What is needed is every line of the material that contains "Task".

-=-=-

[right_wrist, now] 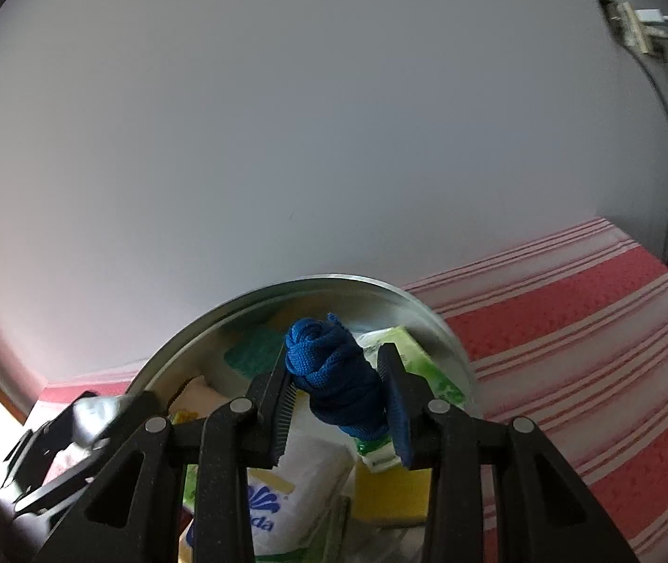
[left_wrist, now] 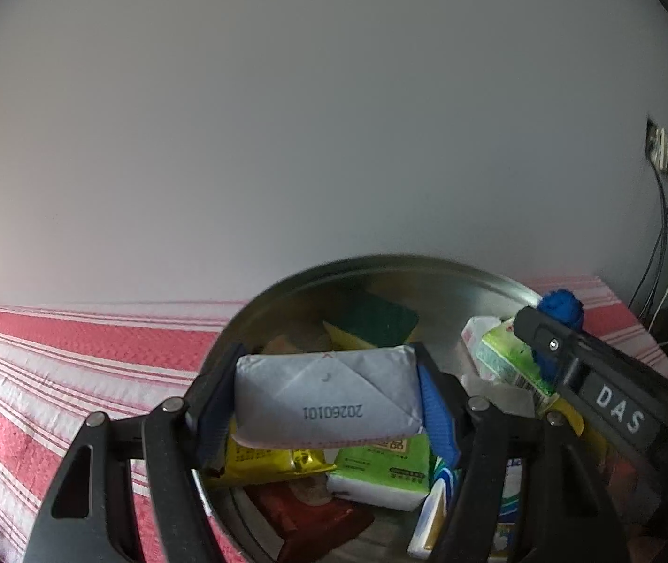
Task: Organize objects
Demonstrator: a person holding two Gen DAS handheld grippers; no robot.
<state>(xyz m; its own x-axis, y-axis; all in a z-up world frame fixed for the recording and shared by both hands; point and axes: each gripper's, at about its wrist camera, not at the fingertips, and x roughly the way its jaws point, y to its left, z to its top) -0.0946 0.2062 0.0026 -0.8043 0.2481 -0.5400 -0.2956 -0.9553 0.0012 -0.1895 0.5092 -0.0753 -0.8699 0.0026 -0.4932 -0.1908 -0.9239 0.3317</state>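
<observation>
The left tongs [left_wrist: 326,401] grasp a white wrapped packet [left_wrist: 326,399] by its two ends, above a round metal basin [left_wrist: 427,265] on the red-and-white striped tabletop [left_wrist: 75,366]; the right tongs [right_wrist: 336,399] are clenched on a knotted blue cord bundle [right_wrist: 334,366] over the same basin (already crowded with tissue packs [left_wrist: 380,474], a green-topped sponge [left_wrist: 376,323] and a yellow sachet [left_wrist: 268,462]).

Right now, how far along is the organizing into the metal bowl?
Done: the round metal bowl already holds a green-and-yellow sponge, green tissue packs and a dark red packet.
In hand: the left gripper clamps a white paper-wrapped pack; the right gripper clamps a blue knotted cord bundle, both above the bowl.
Left: releasing both.
</observation>
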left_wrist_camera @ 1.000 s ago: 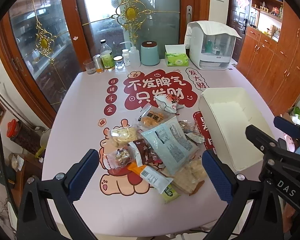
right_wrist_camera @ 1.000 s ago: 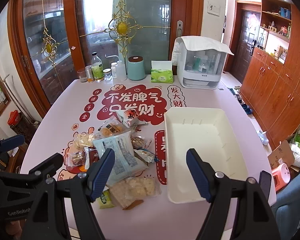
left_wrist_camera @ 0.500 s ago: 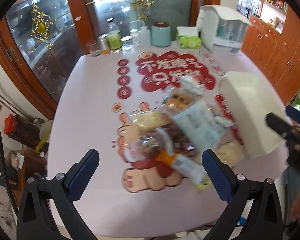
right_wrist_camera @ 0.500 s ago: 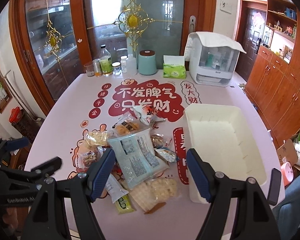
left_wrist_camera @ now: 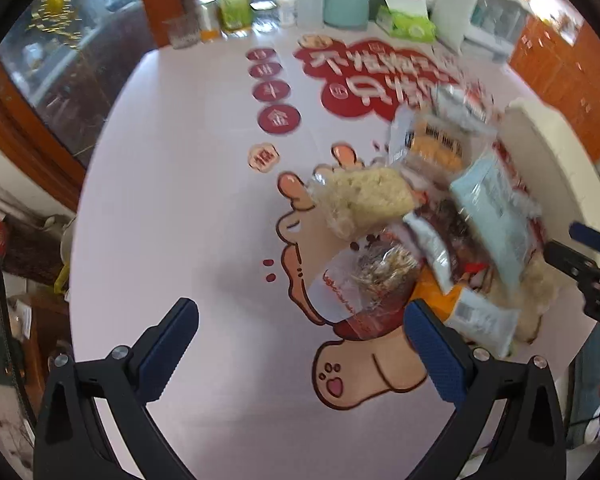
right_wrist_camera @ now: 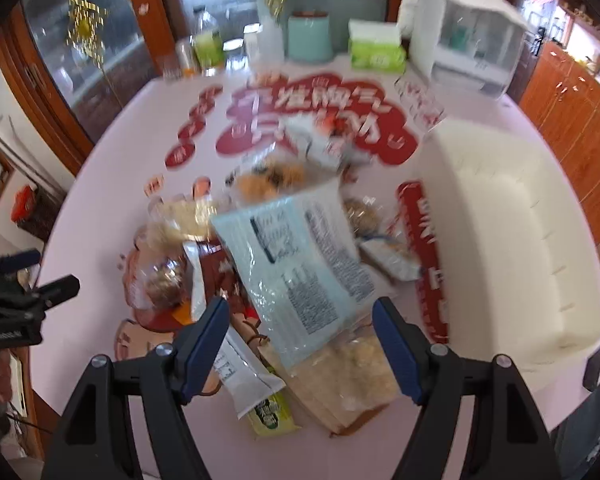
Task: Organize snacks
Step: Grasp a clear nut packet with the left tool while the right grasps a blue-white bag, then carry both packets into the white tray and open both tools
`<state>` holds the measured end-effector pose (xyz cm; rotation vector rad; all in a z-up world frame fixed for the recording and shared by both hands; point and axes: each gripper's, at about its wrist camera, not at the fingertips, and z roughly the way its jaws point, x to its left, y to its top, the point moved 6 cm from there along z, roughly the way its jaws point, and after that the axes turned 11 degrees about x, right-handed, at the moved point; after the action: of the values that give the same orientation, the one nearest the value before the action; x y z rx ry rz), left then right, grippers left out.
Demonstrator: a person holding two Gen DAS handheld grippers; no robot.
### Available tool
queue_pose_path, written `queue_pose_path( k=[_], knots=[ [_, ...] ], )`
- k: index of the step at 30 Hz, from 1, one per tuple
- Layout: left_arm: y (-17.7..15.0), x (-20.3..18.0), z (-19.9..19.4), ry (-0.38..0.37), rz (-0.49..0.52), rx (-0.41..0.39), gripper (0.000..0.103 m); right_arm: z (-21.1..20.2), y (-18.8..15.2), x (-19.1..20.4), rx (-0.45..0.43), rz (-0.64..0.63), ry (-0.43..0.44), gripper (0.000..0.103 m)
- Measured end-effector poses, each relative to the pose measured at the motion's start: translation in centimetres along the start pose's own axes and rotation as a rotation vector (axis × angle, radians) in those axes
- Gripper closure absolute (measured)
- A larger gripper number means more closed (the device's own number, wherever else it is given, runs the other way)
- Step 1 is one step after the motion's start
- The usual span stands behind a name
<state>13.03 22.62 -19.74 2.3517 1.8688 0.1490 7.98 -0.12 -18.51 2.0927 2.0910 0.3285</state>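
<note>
Both tongs gape wide and hold nothing. The left tongs (left_wrist_camera: 300, 344) and right tongs (right_wrist_camera: 300, 344) hang over the pile of crinkly snack bags (right_wrist_camera: 284, 248) on the pink surface (left_wrist_camera: 188, 200), beside the white plastic bin (right_wrist_camera: 512, 240).

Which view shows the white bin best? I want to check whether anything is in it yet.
The right wrist view: the white bin shows its whole open interior, with no snacks visible inside, though blurred. The left wrist view catches only its outer wall and rim edge-on.
</note>
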Motion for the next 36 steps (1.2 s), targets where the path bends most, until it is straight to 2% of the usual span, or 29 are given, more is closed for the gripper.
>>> queue_pose_path(
  k=[5,12,16,17,19,20,21,22,23,25,31,34,36],
  knots=[
    [0.6,-1.4,3.9,-0.034,0.076,0.073,0.001,4.6,0.5,1.5,0.056,-0.063,-0.073,0.029],
    [2.0,-4.4,8.0,-0.005,0.177,0.120,0.005,8.3,1.7,2.4,0.095,-0.118,-0.184,0.029],
    [2.9,-5.2,9.1,-0.031,0.191,0.141,0.009,9.5,2.0,2.7,0.093,-0.133,-0.250,0.029],
    [3.0,-5.4,9.3,-0.040,0.193,0.147,0.014,9.7,2.1,2.7,0.086,-0.136,-0.263,0.030],
    [3.2,-5.8,9.7,-0.079,0.199,0.165,0.030,9.8,2.2,2.7,0.076,-0.140,-0.288,0.036],
    [3.3,-5.9,9.7,-0.071,0.209,0.149,0.039,9.8,2.3,2.7,0.071,-0.144,-0.293,0.038],
    [3.4,-6.2,9.6,-0.074,0.227,0.136,0.056,9.8,2.2,2.7,0.065,-0.147,-0.293,0.040],
    [3.4,-6.3,9.5,-0.083,0.233,0.131,0.065,9.6,2.2,2.7,0.056,-0.153,-0.296,0.044],
    [3.4,-6.3,9.6,-0.083,0.227,0.135,0.065,9.4,2.1,2.8,0.044,-0.160,-0.307,0.052],
    [3.4,-6.2,9.7,-0.087,0.213,0.140,0.066,8.9,2.1,3.0,0.020,-0.174,-0.339,0.061],
    [2.3,-5.6,8.3,-0.055,0.190,0.116,0.066,6.5,2.5,2.2,-0.046,-0.109,-0.290,0.074],
    [0.7,-5.1,5.4,-0.036,0.194,0.079,0.066,4.3,2.5,1.3,-0.080,-0.045,-0.181,0.077],
    [0.5,-5.2,3.8,-0.045,0.199,0.050,0.066,2.7,2.4,0.6,-0.090,-0.003,-0.073,0.079]
  ],
)
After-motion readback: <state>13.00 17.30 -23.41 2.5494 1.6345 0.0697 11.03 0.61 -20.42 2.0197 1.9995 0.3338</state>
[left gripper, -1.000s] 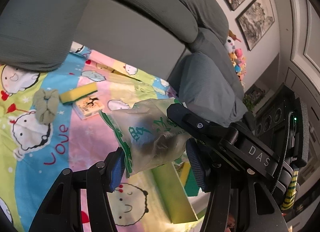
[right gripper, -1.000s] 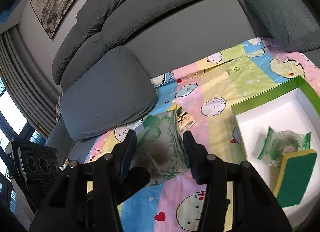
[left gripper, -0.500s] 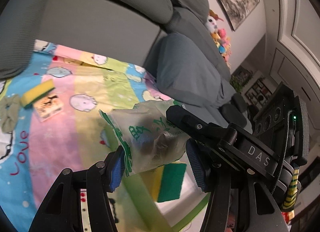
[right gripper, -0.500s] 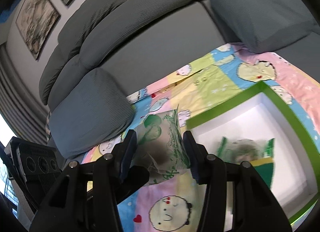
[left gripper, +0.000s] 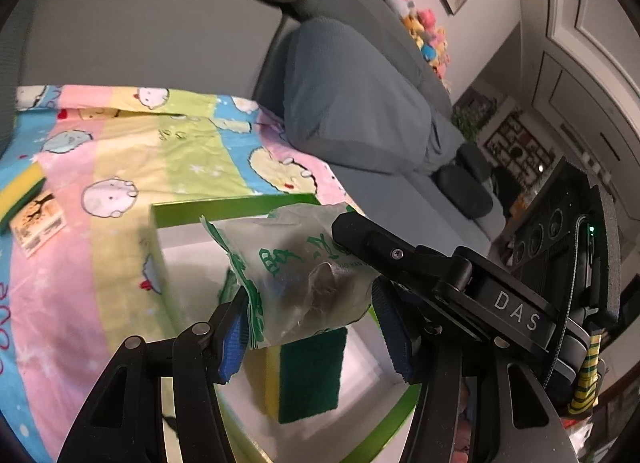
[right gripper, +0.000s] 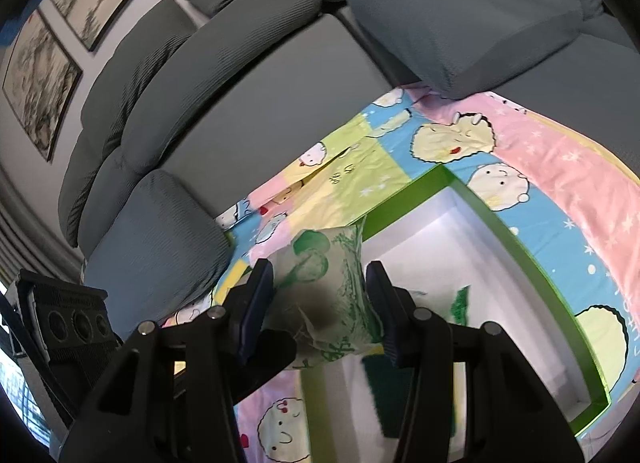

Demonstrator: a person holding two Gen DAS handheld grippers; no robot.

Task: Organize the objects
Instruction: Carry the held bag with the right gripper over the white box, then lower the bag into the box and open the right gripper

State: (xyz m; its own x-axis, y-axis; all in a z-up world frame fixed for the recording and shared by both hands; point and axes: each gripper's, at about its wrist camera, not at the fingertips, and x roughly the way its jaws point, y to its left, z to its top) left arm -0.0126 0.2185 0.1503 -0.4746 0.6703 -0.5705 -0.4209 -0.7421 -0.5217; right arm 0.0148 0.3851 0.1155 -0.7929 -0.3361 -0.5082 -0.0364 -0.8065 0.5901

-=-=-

• [Written reply]
Task: Organize objects
Task: Organize snacks
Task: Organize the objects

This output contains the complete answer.